Following the attack, users of Balancer and its forked protocols immediately rushed to withdraw assets to protect their holdings. A whale who had been dormant for three years withdrew all $6.5 million worth of GNO-WETH assets from Balancer within 30 minutes of the attack.
To contain the losses, some blockchains took extreme measures—these aggressive actions blurred the line between crisis response and centralized control:
Polygon’s Balancer V2 deployment lost only about $100,000, but network validators reviewed the hacker’s transactions, effectively freezing the stolen digital assets in place;
Sonic modified the logic of its native token “S,” granting the Sonic Foundation the unilateral authority to blacklist wallet addresses (prohibiting holding the native token), and emptied the attacker’s S token balance;
Meanwhile, the entire Berachain network halted block production, pausing block creation to prevent further asset theft at BEX (Berachain’s official native exchange).

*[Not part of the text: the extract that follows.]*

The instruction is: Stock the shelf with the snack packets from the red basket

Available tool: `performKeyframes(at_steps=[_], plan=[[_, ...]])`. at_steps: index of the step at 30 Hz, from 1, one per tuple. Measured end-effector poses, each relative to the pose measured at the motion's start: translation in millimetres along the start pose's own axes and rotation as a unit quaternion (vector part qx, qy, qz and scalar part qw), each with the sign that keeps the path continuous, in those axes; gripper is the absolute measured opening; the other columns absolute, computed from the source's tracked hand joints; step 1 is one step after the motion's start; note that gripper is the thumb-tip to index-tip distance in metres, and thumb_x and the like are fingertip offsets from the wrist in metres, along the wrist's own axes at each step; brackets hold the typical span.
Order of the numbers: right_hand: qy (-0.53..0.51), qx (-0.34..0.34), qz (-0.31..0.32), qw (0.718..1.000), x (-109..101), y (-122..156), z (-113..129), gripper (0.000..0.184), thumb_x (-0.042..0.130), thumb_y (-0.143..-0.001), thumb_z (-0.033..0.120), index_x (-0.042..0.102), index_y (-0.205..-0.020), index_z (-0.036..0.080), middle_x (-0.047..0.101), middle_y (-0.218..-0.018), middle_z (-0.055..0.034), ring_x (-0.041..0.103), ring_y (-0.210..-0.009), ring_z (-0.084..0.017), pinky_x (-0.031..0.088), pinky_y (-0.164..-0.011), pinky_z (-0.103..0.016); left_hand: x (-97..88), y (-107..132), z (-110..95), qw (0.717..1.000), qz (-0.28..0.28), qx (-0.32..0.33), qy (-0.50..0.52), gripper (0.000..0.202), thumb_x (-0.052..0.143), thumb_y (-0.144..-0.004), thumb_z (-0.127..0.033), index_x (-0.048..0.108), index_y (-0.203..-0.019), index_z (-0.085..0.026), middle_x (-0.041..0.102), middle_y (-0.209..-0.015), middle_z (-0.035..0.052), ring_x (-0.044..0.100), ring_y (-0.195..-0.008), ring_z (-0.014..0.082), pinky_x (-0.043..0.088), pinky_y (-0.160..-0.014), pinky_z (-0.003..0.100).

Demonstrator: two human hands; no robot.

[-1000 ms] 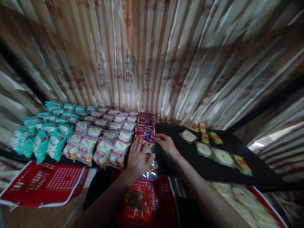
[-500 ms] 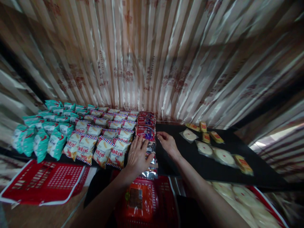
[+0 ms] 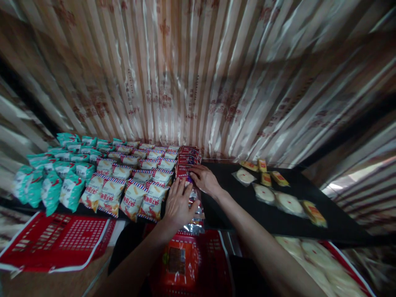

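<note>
A column of dark red snack packets [image 3: 189,156] with purple pictures lies overlapping on the black shelf. My left hand [image 3: 178,203] rests flat on the nearer packets, fingers stretched and thumb apart to the right. Over the same column, from its right side, reaches my right hand [image 3: 204,180], its fingertips on the face of a packet and slightly bent. Neither hand visibly grips anything. Beside my left hand stand rows of white snack bags [image 3: 151,201] with red lettering and striped tops. The silvery lower ends of the nearest packets show below my left hand.
Teal bags [image 3: 72,187] fill the shelf's left end. On the black shelf [image 3: 235,202] at right lie round white wrapped flat cakes [image 3: 289,203] and yellow packets [image 3: 314,212]. Below are a red basket [image 3: 62,241], an orange package [image 3: 182,262] and more wrapped rounds. Striped plastic sheeting hangs behind.
My right hand has moved left from the column's edge onto the packets, its fingers going from a pinch to lying on them. My left hand stays on the packets.
</note>
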State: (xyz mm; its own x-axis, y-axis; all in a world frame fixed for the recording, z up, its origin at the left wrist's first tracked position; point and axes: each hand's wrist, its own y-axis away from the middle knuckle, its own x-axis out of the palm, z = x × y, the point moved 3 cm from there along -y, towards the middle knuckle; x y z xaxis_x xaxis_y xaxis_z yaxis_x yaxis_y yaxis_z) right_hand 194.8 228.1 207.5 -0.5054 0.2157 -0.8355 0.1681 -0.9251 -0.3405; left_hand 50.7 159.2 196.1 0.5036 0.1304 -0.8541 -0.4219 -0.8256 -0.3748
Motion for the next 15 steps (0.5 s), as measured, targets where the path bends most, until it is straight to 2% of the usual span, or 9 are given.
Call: performKeyframes(at_steps=[3,8,10,12,15], plan=[[0.007,0.007,-0.015,1.0,-1.1,-1.6,-0.4,0.027,0.049,-0.086,0.031,0.071,-0.099,0.023,0.068,-0.11,-0.0071,0.056,-0.112,-0.022,0.037,-0.103,-0.041,0.1,0.1,0.7,1.0,0.0,0.003,0.01,0.052,0.054,-0.082,-0.038,0.051,-0.128,-0.013,0.042,-0.141,0.0174,0.033,-0.134,0.0323,0.032,-0.108,0.051],[-0.079,0.066,-0.125,0.987,-12.4,11.3,-2.3,0.03,0.049,-0.085,0.037,0.07,-0.099,0.022,0.065,-0.115,-0.0083,0.055,-0.111,-0.022,0.041,-0.099,-0.039,-3.8,1.6,1.3,0.999,-0.036,0.005,0.028,0.052,0.053,-0.082,-0.034,0.049,-0.128,-0.009,0.038,-0.143,0.0197,0.03,-0.136,0.0318,0.032,-0.109,0.05],[-0.133,0.09,-0.168,0.973,-17.1,23.7,-5.1,0.033,0.047,-0.085,0.039,0.069,-0.099,0.02,0.065,-0.113,-0.0098,0.057,-0.108,-0.021,0.042,-0.098,-0.039,-10.9,5.0,-1.0,0.996,-0.067,0.018,0.05,0.047,0.051,-0.084,-0.03,0.049,-0.127,-0.009,0.041,-0.142,0.0184,0.031,-0.135,0.0297,0.034,-0.108,0.049],[-0.176,0.13,-0.211,0.953,-19.7,43.0,-10.3,0.036,0.046,-0.085,0.043,0.068,-0.1,0.019,0.066,-0.11,-0.0105,0.058,-0.105,-0.022,0.042,-0.097,-0.039,-21.2,14.2,-5.7,0.99,-0.106,0.035,0.089,0.038,0.047,-0.086,-0.024,0.053,-0.121,-0.011,0.05,-0.134,0.0164,0.04,-0.13,0.026,0.039,-0.106,0.044],[-0.25,0.214,-0.269,0.905,-15.7,85.8,-19.6,0.041,0.049,-0.083,0.048,0.064,-0.105,0.017,0.066,-0.109,-0.0114,0.06,-0.102,-0.023,0.043,-0.094,-0.04,-33.0,45.0,-18.1,0.971,-0.148,0.077,0.172,0.026,0.041,-0.088,-0.015,0.059,-0.106,-0.015,0.065,-0.111,0.011,0.056,-0.112,0.0191,0.047,-0.098,0.036]])
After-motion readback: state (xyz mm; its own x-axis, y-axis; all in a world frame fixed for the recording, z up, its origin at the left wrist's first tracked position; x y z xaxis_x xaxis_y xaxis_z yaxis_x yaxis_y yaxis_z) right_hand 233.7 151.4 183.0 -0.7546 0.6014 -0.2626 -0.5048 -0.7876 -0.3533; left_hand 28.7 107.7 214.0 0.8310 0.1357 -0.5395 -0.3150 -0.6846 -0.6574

Core Questions Raised by Balancer
This Balancer vulnerability attack raises two key questions for the entire crypto industry.
Question 1: If Balancer V2 can be easily attacked, what other DeFi protocols are truly secure?
Balancer V2 is a battle-tested protocol: operating for over four years and having undergone audits by multiple independent firms. Yet, even such a protocol was vulnerable to an attack, prompting the question—what other DeFi protocols can be considered safe?
Undoubtedly, crypto users enjoy the convenience brought by blockchain, but when a foundational DeFi protocol contains vulnerabilities overlooked by numerous audits over years, it becomes increasingly difficult to trust the security of applications built on permissionless smart contracts.
Question 2: If some blockchains have the authority to freeze hacker funds, why can’t regulators compel them to freeze “illegal activities”?
Since blockchains like Polygon, Sonic, and Berachain have the ability to freeze attacker funds, why can’t financial regulators force these (or similarly centralized) blockchains to freeze all activities they deem illegal?
In March 2023, MakerDAO’s frontend Oasis.app (now renamed Summer.fi) followed an order from the High Court of England and Wales, using an administrator key backdoor to access its smart contracts and recover $225 million worth of crypto assets from the Wormhole cross-chain bridge hacker incident.
This event demonstrates that traditional legal systems can compel decentralized protocols to take specific actions through arrests or other legal consequences. Today, could regulators adopt this approach—issuing court orders to target behaviors on multiple chains that they disapprove of (such as ungoverned, anonymous transactions)?